Additionally, animals raised in a natural environment -- as are their Angus cattle -- require low-stress handling and nurturing, not strength. Baucom says that smaller farming and especially sustainable farming doesn't require that larger (and heavier) skill set. "I can change a tire," she says, adding that she is also better at the local farmers markets where much of their meat is sold. She suggests that women going into agriculture have an advantage. "Women seem to be open to new ideas. The traditional multigenerational [male] farmer may do things the way his grandfather and father did."
Denise Smart, owner of Nise's Herbs, says ownership of a farm is not gender-specific, but it is family-oriented. Sixteen years ago, when she started her 18-acre farm in Stanfield, N.C., she did it to give her the freedom to be with her children. They are grown now but often come back to pick for market.
Smart enjoys the Charlotte Regional Farmers Market where she sells her produce. She has noticed, however, that from year to year, some women show up with products at the farmers market and sell for a season, and then not return. "Farming is hard work, but rewarding," she says.
With all the work required on the farm, is there time remaining to mentor future farmers? Natalie Veres, co-owner of Grateful Growers Farm in Lincoln County, says, "One of the cool things about women farmers [is that] they have been more willing to share information and mentor."
The one area of farming that is growing is small-scale sustainable farming, a category in which the farms of Baucom, Smart and Veres fit. "Statistically speaking," Veres notes, "most of the new organic and small farms are led by women."

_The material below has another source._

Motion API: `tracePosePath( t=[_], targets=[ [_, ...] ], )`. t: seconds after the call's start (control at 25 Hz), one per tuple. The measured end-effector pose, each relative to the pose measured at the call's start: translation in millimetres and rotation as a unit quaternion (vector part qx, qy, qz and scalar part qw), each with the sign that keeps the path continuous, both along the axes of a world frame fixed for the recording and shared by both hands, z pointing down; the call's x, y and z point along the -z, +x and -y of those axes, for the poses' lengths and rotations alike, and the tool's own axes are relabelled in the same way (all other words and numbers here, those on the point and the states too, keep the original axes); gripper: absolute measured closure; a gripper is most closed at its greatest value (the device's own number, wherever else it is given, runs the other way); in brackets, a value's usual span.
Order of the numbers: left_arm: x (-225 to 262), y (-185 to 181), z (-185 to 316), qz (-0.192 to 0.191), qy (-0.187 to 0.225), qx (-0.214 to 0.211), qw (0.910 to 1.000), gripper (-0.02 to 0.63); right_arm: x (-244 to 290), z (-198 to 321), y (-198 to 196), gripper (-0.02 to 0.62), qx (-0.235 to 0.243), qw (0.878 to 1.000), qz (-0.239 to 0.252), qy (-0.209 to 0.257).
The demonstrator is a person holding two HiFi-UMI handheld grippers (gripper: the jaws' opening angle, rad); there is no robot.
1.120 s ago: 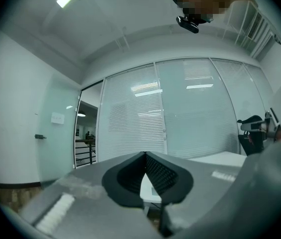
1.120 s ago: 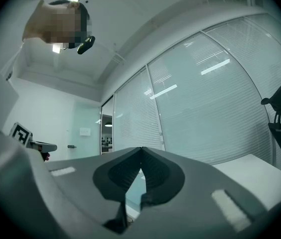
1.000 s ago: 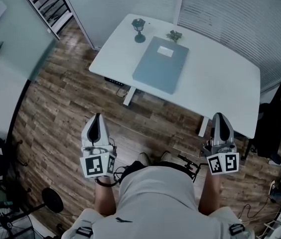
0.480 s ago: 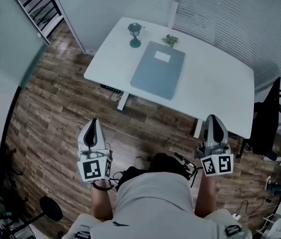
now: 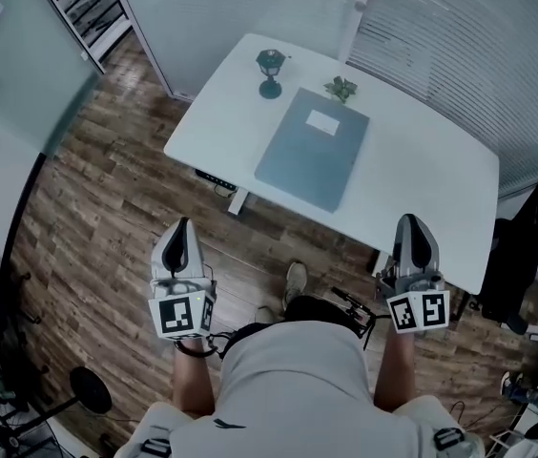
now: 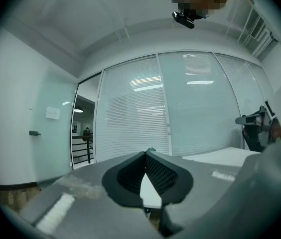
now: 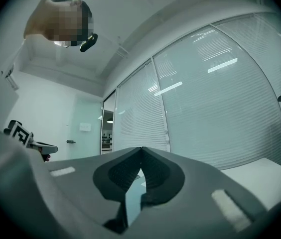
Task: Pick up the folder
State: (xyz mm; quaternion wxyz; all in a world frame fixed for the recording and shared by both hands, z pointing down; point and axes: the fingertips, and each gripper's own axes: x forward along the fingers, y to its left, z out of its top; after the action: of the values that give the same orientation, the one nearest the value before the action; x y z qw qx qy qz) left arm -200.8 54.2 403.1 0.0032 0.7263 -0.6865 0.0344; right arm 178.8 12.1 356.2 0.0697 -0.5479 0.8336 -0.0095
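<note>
Folder (image 5: 313,160): a flat, blue-grey rectangle with 1 small white label (image 5: 324,122) near its far end. It lies closed on the white counter (image 5: 422,175), slightly skewed to the counter's edges. Its near short edge lies close to the counter's front edge; whether it overhangs cannot be told. It looks thin and stiff, so it will probably offer little height for a pinch from above.

Beyond the far end stand 2 small items: a dark green goblet-shaped ornament (image 5: 270,72) and a small plant (image 5: 341,89), both just clear of the folder.

Step in hand: approach. The left tongs (image 5: 183,229) and right tongs (image 5: 413,225) are held level over the wooden floor (image 5: 107,208), well short of the counter. Both are pressed together and pinch nothing.

Procedure for a clean pick:
1. Close the gap to the counter's front edge.
2. Spread the tongs before they reach the folder.
3. Take the near short edge with 1 jaw above and 1 below. If the edge lies flush, draw the folder toward the front edge first.
4. Lift evenly and keep clear of the ornament and plant.
</note>
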Motion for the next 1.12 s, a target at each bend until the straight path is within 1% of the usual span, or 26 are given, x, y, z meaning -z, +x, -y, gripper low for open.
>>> tracePosePath(
  t=[0.12, 0.28, 0.48, 0.68, 0.84, 0.92, 1.12],
  targets=[
    [0.3, 8.0, 24.8, 0.004, 0.003, 0.009, 1.0, 0.6, -0.7, 33.2, 5.4, 0.594, 0.011, 1.0, 0.002, 0.0],
    [3.6, 18.7, 55.8, 0.013, 0.004, 0.013, 0.9998, 0.6, 1.8, 67.9, 13.8, 0.594, 0.021, 1.0, -0.016, 0.004],
    [2.9, 27.6, 83.6, 0.016, -0.002, 0.025, 0.9996, 0.6, -2.5, 103.0, 26.5, 0.594, 0.029, 1.0, -0.003, -0.001],
    [-0.6, 32.8, 109.0, 0.025, -0.01, 0.018, 0.9995, 0.6, -4.6, 129.1, 26.9, 0.594, 0.032, 0.999, 0.003, -0.005],
    [-7.1, 31.7, 128.2, 0.025, -0.02, 0.005, 0.9995, 0.6, -7.7, 143.1, 24.5, 0.594, 0.023, 1.0, 0.01, -0.01],
    [-10.8, 30.2, 137.6, 0.029, -0.025, -0.005, 0.9993, 0.6, -7.8, 149.1, 21.5, 0.594, 0.018, 1.0, 0.015, -0.01],
    [-11.5, 20.0, 155.1, 0.031, -0.025, -0.018, 0.9991, 0.6, -7.0, 158.3, 12.1, 0.595, 0.007, 1.0, 0.008, -0.007]
  ],
)
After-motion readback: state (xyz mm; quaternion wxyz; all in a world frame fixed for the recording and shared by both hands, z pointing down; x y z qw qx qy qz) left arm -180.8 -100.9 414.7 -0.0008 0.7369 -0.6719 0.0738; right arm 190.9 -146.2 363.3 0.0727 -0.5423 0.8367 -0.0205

But getting into farming may be even more difficult nowadays. Veres cites difficulty acquiring bank loans and increasing land prices may prohibit some from getting into farming, but these increases have a benefit as well: With the higher price, stewardship of the land becomes more important. "The tendency is to take good care of the land and farm in a sustainable way," Veres remarks.
How have the local farms fared since September 2008? While the restaurant business dropped off a cliff, Smart said her business at the farmers market "didn't miss a beat." At Grateful Growers, though, the sales have been down at both restaurants and the farmers markets they attend. Veres says business "has been OK -- just not as well as we had hoped."